I'm guessing unused_imports comes from people writing code with all features enabled while this (I'm assuming) runs with default features. unused_qualifications I don't understand. The rest are all pretty normal.

It just doesn't warn by default, right? So it's super easy just never to notice. It's easy to add a use for an item in a file after you already have some qualified usages in the same file, right? Similarly, a refactor can move code to a place where something was already imported via use.

This is an annoying one to discover that I'm guilty of. Petition to make cargo enable this lint by default. (Not really, I'm sure there's a reason for it, but I feel a little stupid for publishing crates that trigger this).

I suppose, it's just weird that it's above all the other ones.
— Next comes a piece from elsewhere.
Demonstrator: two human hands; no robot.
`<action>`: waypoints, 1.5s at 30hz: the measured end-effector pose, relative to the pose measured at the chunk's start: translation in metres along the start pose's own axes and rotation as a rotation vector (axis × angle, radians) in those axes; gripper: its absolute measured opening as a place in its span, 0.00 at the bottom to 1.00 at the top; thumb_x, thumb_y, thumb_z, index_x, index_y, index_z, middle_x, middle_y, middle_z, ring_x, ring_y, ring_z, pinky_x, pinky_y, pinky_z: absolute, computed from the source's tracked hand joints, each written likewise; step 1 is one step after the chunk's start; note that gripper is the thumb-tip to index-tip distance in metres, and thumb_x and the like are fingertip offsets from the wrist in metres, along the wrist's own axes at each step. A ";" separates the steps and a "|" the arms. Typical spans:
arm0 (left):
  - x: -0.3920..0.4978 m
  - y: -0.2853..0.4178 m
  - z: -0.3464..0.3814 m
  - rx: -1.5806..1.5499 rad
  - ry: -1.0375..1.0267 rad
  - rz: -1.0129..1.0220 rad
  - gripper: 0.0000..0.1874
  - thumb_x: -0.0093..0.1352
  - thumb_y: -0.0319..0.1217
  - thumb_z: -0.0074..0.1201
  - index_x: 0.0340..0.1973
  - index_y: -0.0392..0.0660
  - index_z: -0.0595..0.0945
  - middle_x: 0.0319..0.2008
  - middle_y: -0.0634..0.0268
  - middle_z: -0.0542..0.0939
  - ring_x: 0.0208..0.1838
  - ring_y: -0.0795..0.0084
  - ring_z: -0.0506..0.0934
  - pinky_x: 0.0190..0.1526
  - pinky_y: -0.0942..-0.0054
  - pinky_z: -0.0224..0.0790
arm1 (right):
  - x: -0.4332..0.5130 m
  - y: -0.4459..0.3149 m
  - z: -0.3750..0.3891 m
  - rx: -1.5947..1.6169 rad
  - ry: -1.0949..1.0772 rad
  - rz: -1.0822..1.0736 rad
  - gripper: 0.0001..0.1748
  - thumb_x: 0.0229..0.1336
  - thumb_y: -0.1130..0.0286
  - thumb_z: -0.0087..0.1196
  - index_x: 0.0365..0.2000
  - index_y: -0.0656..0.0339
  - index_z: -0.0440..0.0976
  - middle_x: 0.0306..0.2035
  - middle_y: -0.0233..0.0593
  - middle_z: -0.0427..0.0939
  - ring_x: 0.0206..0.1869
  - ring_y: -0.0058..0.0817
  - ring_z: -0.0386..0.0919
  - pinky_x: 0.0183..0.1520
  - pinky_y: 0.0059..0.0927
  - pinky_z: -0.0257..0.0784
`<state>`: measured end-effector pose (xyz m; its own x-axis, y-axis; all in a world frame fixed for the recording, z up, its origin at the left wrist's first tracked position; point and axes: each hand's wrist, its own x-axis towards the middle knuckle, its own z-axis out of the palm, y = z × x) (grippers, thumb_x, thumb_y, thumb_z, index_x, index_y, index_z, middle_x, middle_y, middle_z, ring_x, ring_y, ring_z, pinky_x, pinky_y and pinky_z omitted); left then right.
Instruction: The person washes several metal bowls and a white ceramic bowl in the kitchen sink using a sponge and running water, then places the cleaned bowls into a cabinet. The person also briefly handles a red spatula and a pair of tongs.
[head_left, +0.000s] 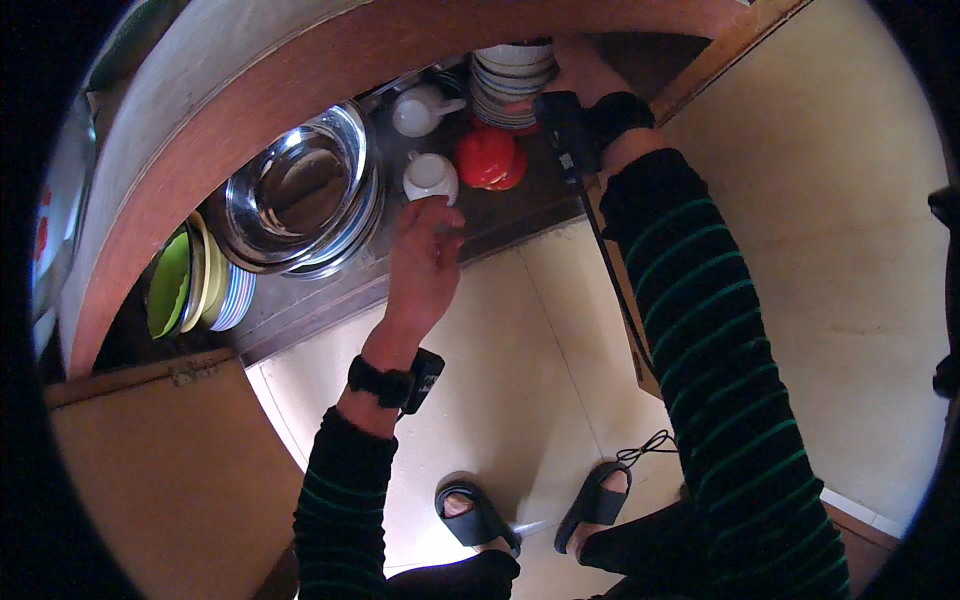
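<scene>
My left hand is at the front of the cabinet shelf, its curled fingertips at the near edge of a white cup. Whether they grip the cup is not plain. Deeper in, my right hand lies against the right side of a stack of white bowls, with a digit across its front; its other fingers are hidden. In front of the stack sits a glossy red lobed container. Another white cup with its handle to the right stands behind the first.
Shiny metal basins are stacked left of the cups. Green, yellow and striped dishes lean further left. Open wooden doors flank the cabinet, its curved top edge overhanging. A tied black cable lies on the tiled floor near my feet.
</scene>
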<state>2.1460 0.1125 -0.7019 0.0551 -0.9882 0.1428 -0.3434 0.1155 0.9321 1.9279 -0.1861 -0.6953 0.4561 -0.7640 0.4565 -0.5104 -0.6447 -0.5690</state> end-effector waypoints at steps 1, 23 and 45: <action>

This may be caused by 1.80 adding size_of to the prelude, making std::mem::size_of redundant.

It doesn't seem to trigger on prelude stuff so I don't think so.

If you want to see what Clippy can do, try:

cargo clippy --all --fix -- -Wclippy::all -Wclippy::pedantic -Wclippy::nursery

There's also --broken-code to apply some not-always-perfect lints :slight_smile:

5 Likes

It might be interesting to split the data between crates that appear to be trying to work with clippy (using clippy:: lint names anywhere, or having configured {"rust-analyzer.check.command": "clippy"}, or for that matter having the string cargo clippy anywhere), and those that don't.

We might expect the former to be trying to have zero clippy warnings, and failing due to maintainer error or due to new lints being introduced, whereas the latter will have many more warnings[1] and a different distribution, so the differences might be interesting.


  1. especially because clippy::pedantic has quite a few lints that have the character “do this thing this arbitrary way rather than that one” (e.g. explicit_iter_loop) ↩︎

4 Likes

Elided lifetimes makes sense, it's one I try to make sure I enable.

I should absolutely get better around enabling doc lints, it's such a low bar to better interface design.

2 Likes

Dang, that made some work for me.

2 Likes

It's quite interesting!

Have I done something wrong, or are crates missing in the crates table? I was trying to partition the messages based on crates with a version that reached 1.x or not, then I realized there was a big mismatch between my join and clippy_results alone. For example, the first crates with code = unused_imports have id = 109, 110, 214, which are all missing from the crates table.

I suppose that including all the crates would have made the file too big, though; maybe that's the reason.

On a side note, I have a crate with "missing_errors_doc" because the doc is only in the trait methods' declaration but not in all their implementations (the methods operate on integers, and the implementations are made for each integer type in a declarative macro, which I don't like but is unavoidable). I don't know if that's considered a problem.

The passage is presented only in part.